Il tacito fantasma di Sam Uley passò attraverso i miei pensieri come un’ombra traslucida, accompagnato da un tintinnio di ricordi. Era lo spettro del mio passato, invisibile eppure sempre presente, pronto a ricordarmi ciò che avevo perso e perché.
Fui travolta dalla forza del suo ricordo impresso indelebilmente nella mia memoria. Per quanto cercassi di andare avanti, di dimenticarlo, di rompere col passato, era parte di me e lo avrei portato ovunque sarei andata, non importava quanto lontano mi avrebbero condotta le mie zampe da lupo. Avevo abbandonato il mio branco per unirmi a Jacob, avevo rinunciato a Sam, mi ero rassegnata all’idea che non mi avrebbe mai più amata – mai più amata. Come suonavano amare quelle parole. Rievocavano la realtà dolcissima che era stata la mia vita, tre anni prima, ora iniettata di un veleno inesorabile. Mai più.

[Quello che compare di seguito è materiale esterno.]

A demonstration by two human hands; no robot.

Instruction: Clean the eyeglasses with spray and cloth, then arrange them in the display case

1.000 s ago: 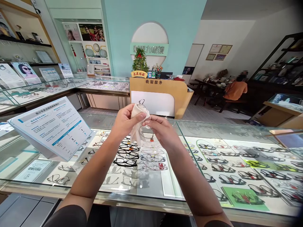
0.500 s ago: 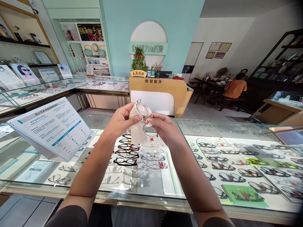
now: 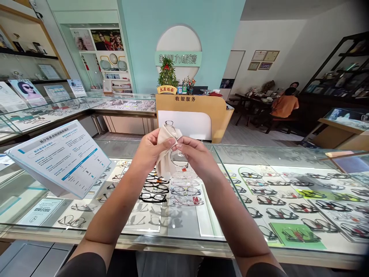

Avevo sperato di cancellare le sue tracce con una zampata, e invece erano ancora lì, come impronte sul cemento.
Eppure quel pomeriggio, per la prima volta, mi era sembrato di scorgere un riverbero di speranza attraverso una fenditura nella mia corazza di odio, acredine e rancore. Jacob.
Il suo dolore era la mia àncora. Sapevo che soffriva, ma la sua ferita era tanto affine alla mia da farmi sentire meno sola. Ero un’egoista; lo sapevo io, lo sapeva lui. Un’egoista che godeva nel rievocare il dolore altrui, per il mero piacere di cancellare la gioia dal volto di chi mi stava accanto. Eppure con Jacob era diverso. Mi aggrappavo a lui come il naufrago che improvvisamente si accorge di aver bisogno del suo sventurato compagno quanto della propria zattera, per non essere inghiottito dalle acque. Avevo bisogno di lui, ma non volevo stare meglio a scapito suo. Ed era orticante come stridessero quelle parole – avevo bisogno di lui – adesso che non era più il lupo a pensarle, ma la donna dietro la bestia. Non lo volevo come capo branco, lo volevo come compagno. Di dolore, di guarigione, di solitudine. Un recesso della mia mente insinuò qualcos’altro che la mia coscienza si rifiutò di formulare razionalmente, e gliene fui grata.
Amavo Sam, lo amavo ancora come la prima volta che mi aveva baciata, con la stessa totalizzante intensità di quando fantasticavo sulla nostra vita insieme e potevo anteporre l’aggettivo mio al suo nome. Il mio amore superava l’odio che aveva rischiato di sopraffarmi quando mi aveva chiesto scusa, e tutte le volte in cui avevo riconosciuto nei suoi occhi la luce che li faceva brillare quando mi diceva ti amo, realizzando che guardava lei, non me. Lo amavo al punto da desiderare che fosse felice, anche se la sua felicità non mi includeva più come un tempo, e sapevo che non avrei mai smesso, sebbene desiderassi di poterci riuscire. In alternativa, però, avevo cominciato a sperare nel cambiamento, augurandomi di trascinare Jacob con me, lontano da Bella e dalla cricca di sanguisughe che gli stavano succhiando l’anima.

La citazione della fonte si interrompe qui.